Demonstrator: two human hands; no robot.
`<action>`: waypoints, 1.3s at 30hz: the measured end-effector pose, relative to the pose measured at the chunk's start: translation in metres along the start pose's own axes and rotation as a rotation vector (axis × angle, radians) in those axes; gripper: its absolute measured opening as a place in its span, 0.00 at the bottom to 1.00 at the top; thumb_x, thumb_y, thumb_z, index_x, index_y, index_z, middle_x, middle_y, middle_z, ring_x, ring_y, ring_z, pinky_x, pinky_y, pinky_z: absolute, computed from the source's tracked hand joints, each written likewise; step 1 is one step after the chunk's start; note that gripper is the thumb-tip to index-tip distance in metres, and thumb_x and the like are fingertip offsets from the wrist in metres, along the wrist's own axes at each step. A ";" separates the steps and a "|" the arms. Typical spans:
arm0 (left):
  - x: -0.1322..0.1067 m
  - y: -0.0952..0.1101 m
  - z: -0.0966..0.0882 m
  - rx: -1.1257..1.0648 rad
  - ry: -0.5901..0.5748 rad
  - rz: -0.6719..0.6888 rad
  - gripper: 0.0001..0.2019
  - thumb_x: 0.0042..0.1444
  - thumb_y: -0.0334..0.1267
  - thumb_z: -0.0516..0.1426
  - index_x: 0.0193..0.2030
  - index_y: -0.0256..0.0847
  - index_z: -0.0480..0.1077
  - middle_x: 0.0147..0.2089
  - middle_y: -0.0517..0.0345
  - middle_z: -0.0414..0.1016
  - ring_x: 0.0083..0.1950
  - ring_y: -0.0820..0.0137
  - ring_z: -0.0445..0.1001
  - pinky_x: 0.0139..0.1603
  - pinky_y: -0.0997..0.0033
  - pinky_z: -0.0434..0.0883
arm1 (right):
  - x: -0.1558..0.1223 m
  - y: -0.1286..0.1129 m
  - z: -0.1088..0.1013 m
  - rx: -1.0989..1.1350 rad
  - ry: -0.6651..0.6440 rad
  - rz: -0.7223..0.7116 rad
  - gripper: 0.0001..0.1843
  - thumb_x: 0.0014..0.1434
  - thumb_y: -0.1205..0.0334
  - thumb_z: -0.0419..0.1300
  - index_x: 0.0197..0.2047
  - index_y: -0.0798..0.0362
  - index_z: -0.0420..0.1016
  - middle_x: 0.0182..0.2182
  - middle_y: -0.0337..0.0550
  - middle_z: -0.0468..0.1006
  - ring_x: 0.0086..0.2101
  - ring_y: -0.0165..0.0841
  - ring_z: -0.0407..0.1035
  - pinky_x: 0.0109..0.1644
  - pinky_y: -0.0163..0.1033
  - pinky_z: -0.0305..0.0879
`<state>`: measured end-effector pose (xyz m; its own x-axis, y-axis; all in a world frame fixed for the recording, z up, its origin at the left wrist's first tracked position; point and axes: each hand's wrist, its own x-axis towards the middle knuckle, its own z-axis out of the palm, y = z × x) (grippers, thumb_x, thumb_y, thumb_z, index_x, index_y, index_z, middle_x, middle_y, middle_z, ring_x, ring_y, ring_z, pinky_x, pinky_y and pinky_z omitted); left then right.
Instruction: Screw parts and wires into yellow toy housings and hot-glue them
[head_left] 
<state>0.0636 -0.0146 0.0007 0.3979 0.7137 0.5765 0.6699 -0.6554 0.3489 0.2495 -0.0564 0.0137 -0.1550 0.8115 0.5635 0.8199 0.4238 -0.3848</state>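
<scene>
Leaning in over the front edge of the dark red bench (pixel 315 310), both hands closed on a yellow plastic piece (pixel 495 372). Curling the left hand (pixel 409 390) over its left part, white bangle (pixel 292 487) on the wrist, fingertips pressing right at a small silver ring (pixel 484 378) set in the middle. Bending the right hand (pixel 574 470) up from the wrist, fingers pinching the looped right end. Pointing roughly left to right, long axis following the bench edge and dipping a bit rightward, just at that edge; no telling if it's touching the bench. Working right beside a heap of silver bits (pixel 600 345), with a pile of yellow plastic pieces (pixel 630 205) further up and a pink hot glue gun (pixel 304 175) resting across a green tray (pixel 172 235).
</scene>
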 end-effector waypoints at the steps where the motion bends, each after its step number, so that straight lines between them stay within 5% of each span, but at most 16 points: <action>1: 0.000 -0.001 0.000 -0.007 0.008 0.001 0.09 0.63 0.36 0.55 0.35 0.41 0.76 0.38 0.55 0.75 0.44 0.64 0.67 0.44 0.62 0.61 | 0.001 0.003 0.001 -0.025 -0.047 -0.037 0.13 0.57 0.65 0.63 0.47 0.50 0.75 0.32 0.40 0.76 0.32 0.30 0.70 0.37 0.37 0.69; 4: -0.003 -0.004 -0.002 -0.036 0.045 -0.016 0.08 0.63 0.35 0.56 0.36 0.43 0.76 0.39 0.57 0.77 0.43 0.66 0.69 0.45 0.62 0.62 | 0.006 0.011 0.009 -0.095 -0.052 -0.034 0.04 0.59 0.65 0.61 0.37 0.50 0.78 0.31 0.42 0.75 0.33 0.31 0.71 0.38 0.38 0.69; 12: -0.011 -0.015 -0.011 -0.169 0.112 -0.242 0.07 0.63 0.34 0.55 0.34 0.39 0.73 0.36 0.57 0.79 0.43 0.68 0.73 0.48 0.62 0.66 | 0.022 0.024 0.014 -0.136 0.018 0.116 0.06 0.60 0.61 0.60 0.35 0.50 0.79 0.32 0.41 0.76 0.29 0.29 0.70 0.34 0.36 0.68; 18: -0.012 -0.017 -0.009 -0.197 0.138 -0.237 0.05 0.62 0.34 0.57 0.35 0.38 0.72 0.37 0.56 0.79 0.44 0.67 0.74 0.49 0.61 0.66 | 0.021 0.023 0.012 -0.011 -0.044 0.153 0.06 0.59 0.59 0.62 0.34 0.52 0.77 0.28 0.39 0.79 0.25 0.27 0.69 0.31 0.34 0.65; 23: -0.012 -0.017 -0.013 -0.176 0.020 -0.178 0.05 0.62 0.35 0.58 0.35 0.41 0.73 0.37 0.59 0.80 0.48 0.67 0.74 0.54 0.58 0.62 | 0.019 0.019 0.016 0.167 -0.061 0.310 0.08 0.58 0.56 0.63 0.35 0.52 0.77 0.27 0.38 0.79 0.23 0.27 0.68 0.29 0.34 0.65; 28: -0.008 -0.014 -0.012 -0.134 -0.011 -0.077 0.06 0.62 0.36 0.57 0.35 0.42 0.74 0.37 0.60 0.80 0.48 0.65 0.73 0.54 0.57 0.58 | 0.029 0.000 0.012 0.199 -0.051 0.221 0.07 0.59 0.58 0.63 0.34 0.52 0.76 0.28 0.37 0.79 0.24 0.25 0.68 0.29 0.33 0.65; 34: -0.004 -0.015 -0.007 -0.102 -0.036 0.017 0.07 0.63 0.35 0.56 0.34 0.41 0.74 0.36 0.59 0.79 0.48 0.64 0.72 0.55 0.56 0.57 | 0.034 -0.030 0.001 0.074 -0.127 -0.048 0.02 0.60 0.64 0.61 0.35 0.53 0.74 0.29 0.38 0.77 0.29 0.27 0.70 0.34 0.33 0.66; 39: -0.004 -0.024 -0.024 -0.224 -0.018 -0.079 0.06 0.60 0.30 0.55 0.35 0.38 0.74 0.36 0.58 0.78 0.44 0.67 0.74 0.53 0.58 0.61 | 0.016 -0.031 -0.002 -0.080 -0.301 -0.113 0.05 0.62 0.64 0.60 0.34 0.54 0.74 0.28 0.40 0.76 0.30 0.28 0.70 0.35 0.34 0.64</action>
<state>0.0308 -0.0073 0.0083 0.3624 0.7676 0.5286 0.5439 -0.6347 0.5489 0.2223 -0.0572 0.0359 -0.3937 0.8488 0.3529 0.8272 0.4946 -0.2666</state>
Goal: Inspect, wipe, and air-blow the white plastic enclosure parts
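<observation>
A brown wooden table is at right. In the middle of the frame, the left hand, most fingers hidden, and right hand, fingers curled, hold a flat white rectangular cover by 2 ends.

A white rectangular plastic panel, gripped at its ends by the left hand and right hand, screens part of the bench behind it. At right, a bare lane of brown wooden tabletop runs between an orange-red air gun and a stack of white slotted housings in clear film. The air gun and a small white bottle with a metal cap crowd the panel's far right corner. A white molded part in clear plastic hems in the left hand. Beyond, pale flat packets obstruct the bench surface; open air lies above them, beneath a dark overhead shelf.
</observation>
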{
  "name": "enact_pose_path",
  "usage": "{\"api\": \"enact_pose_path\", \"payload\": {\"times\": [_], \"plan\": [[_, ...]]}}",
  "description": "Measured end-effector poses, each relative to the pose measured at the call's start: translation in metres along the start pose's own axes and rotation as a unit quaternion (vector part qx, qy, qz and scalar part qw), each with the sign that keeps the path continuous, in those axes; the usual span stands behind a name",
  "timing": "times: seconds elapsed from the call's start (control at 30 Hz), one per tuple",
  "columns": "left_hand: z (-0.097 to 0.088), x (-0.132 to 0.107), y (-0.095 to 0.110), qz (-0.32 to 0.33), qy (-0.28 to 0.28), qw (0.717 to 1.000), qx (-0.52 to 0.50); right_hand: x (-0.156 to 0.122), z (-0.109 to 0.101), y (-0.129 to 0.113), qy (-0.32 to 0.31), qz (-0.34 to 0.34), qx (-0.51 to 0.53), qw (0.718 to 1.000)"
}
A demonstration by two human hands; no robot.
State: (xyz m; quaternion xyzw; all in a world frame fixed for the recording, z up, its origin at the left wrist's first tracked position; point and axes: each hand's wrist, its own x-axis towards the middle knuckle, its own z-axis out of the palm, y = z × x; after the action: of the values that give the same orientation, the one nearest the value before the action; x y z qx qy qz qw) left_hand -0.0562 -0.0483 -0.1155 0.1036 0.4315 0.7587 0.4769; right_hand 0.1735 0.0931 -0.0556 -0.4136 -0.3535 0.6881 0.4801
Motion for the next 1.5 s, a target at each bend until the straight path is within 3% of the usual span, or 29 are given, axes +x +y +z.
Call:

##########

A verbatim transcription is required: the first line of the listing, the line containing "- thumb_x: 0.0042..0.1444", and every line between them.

Response —
Demonstrator: two human hands; no robot.
`<action>`: waypoints, 1.3s at 30hz: the measured end-effector pose, relative to the pose measured at the chunk's start: translation in metres along the start pose's own axes and rotation as a rotation vector (axis × angle, radians) in those axes; gripper: its absolute measured opening as a place in its span, 0.00 at the bottom to 1.00 at the top; thumb_x, thumb_y, thumb_z, index_x, index_y, index_z, middle_x, middle_y, middle_z, ring_x, ring_y, ring_z, pinky_x, pinky_y, pinky_z: absolute, computed from the source's tracked hand joints, each written likewise; step 1 is one step after the chunk's start; note that gripper is the thumb-tip to index-tip distance in metres, and thumb_x and the like are fingertip offsets from the wrist in metres, along the wrist's own axes at each step. A ";" separates the steps and a "|" the arms. Typical spans:
arm0 (left):
  - x: -0.1322..0.1067 m
  - y: -0.0952..0.1101 m
  - z: -0.0966..0.0882 m
  - rx: -1.1257..1.0648 rad
  - ry: -0.5901..0.5748 rad
  - rz: -0.6719..0.6888 rad
  - gripper: 0.0001..0.2019
  - thumb_x: 0.0042..0.1444

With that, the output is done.